__WHAT YOU HAVE TO DO__
In the data below, how many lines contain the string "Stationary"? Give only the figure.
Segment Start: DATA FOR PROCESSING
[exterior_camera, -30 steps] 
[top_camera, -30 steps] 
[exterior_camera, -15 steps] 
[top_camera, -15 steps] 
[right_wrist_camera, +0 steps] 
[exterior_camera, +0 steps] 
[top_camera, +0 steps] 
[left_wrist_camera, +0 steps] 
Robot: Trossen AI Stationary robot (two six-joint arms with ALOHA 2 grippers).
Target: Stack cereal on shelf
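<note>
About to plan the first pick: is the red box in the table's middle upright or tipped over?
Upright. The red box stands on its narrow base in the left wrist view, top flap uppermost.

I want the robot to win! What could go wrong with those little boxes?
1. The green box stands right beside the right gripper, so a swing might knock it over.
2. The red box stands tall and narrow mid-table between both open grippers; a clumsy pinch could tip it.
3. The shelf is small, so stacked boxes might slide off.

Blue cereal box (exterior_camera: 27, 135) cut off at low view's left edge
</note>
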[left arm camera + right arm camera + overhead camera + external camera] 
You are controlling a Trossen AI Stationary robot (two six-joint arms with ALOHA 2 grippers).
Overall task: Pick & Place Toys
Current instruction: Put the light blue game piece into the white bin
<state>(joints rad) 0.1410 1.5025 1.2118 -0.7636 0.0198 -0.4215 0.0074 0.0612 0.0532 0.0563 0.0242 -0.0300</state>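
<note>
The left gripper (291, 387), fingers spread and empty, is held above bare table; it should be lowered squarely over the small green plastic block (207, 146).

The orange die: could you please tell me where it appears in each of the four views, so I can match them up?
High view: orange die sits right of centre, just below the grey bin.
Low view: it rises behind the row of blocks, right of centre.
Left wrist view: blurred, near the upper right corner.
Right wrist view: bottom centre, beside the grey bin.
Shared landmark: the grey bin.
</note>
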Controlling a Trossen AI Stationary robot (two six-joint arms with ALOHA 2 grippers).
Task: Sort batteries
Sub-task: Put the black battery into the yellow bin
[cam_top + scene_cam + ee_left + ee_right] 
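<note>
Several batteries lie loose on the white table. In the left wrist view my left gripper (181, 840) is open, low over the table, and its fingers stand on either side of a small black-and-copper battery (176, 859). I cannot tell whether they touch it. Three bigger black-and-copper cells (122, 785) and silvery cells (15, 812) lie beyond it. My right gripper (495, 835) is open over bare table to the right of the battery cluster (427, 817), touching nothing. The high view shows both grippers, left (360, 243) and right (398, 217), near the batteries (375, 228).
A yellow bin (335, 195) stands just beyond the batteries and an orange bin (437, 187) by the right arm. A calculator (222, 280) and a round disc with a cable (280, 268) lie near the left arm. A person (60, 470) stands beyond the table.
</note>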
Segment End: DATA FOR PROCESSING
__RESULT__
3